Users, groups, roles and OUs

OpenCms manages rights in organizational units (OUs). Users can have different rights, group memberships and roles in different OUs. We discuss what OUs are and what is the difference between roles and groups.

You are free to define as many users as you need in OpenCms, assign roles to them and add them to groups. But there are some predefined users in the root OU that should not be deleted (or deleted only in rare cases).

Do not delete any predefined users!

The Admin user has the role "Root Administrator" assigned and has all rights inside OpenCms. This user's data can be altered but be sure to always have a root administrator in your system!

The export user is used internally by OpenCms for static export (of JSP-output for example). This user is in the Guests group and does not have to log in. If you want to get files statically exported, the user needs read permissions on the files. By the separation of Export user and Guest user you can block access to files for visitors of your website that are not logged in, but still have files exported. This may for example be useful in an intranet.

Users not logged in are treated as the Guest user.

In OpenCms you can define groups and add users to groups. Furthermore, each user has roles in OpenCms. Both, groups and roles are used to set the permissions of a user. But, the permissions of groups and roles are given with different focus:

  • Groups are used to control access to resources in the VFS.
  • Roles are used to control access to the system's functions according to the requirements of the respective role, e.g., control over whether the workplace can be accessed, whether resources can be published, whether user accounts can be managed, ...

The different focus of groups and roles also implies differences in their handling:

  • Roles are fixed while groups can be created or deleted
  • Group permissions can be set on all resources, role permissions are typically not added to resources, except in some /system/ folders.
  • Roles may override permissions set on groups or users, e.g., for the root administrator all permission settings are ignored, he always has all permissions.

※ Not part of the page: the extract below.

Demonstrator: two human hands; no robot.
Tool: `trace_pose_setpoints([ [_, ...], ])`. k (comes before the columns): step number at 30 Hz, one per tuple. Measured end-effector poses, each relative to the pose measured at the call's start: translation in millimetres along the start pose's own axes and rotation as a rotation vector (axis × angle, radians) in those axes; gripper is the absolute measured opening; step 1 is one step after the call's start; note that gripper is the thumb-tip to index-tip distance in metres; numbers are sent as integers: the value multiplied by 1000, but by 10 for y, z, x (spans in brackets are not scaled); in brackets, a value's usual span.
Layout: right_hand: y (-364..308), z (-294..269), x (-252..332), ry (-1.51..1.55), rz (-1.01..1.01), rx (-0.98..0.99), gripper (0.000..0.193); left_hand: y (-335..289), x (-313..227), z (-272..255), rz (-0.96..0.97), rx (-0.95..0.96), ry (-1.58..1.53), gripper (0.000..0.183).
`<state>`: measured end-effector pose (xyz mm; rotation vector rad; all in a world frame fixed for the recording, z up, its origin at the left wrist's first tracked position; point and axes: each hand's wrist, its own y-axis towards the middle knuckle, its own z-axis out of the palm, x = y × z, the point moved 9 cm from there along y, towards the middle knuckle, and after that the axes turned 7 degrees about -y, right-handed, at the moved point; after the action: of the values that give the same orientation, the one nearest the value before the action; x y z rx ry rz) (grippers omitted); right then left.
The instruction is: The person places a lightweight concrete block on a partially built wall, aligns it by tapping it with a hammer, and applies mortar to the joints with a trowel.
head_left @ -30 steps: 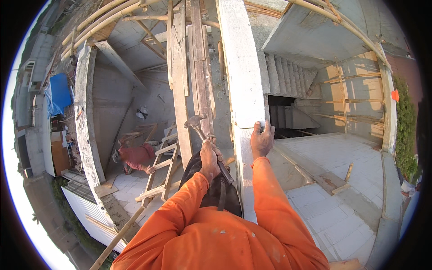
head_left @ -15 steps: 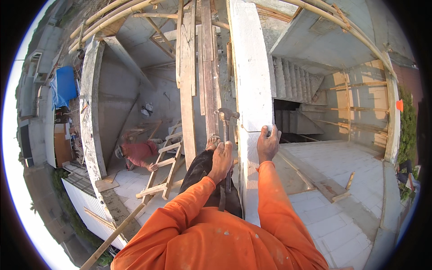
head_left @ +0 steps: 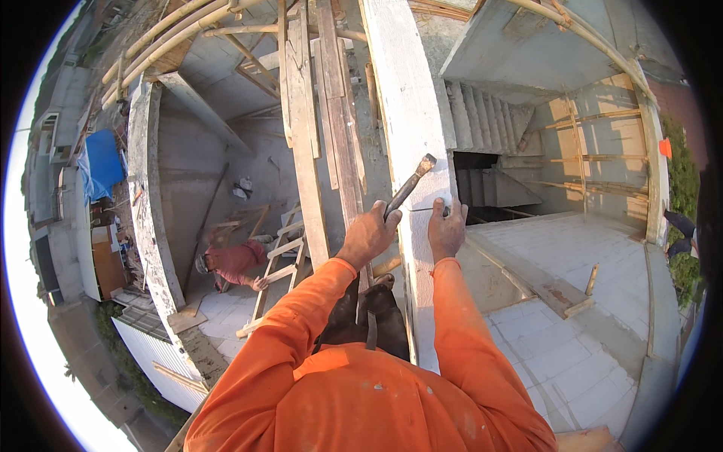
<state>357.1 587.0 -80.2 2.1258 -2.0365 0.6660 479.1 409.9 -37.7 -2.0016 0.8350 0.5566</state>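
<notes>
The hammer (head_left: pixel 410 187) slants up and to the right from the left hand (head_left: pixel 367 235), which is curled tight around the lower part of its handle; the head sits high against the white beam (head_left: pixel 399 98), whether touching it or just in front I cannot tell. The right hand (head_left: pixel 446 230) rests on the beam just to the right of the hammer handle, fingers bunched and pinching a nail (head_left: pixel 428 209) that lies thin and dark across the beam's face, its tip pointing left toward the handle. Both orange sleeves rise from the lower edge.

Just left of the beam run weathered planks (head_left: pixel 331 113), nearly parallel to it. Below the wrists hangs a dark bag (head_left: pixel 369 320). Farther left and lower stands a wooden ladder (head_left: pixel 277 264), and beside its foot a person in a red shirt (head_left: pixel 230 264) crouches on the floor. To the right lies a tiled slab (head_left: pixel 572 316), with concrete stairs (head_left: pixel 489 120) above it.
</notes>
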Motion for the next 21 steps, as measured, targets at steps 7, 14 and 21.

Thus, when you think of designing your permission system in OpenCms:

  • Have a look at what a user should be able to do and assign their role according to those tasks. An overview of the available roles is found here.
  • Think about which users should have access to which resources and use groups to allow or deny access.

A default OpenCms installation ships with three predefined groups. They are special compared to user-defined groups and used internally by OpenCms.

Do not delete any of the predefined groups!

All members of the Administrators group are automatically root administrators.

Whenever you assign a role to a user, that user is added to the Users group. If you remove the role, they will also lose their group membership (even if you explicitly added them to the group before). Typically, all users should be in the Users group. For example, the rights to read, view and write content in the default site is granted to members of the Users group. The same holds for the /shared/ folder.

Guest and Export user are in this group. It is used in particular for all users who do not log in.

Organizational units (OUs) are meant to make rights management in complex systems easier. All user management in OpenCms is performed in OUs. By default, OpenCms has just one OU: The root OU, where all resources of the VFS belong to. Typically, you do not need to add more OUs.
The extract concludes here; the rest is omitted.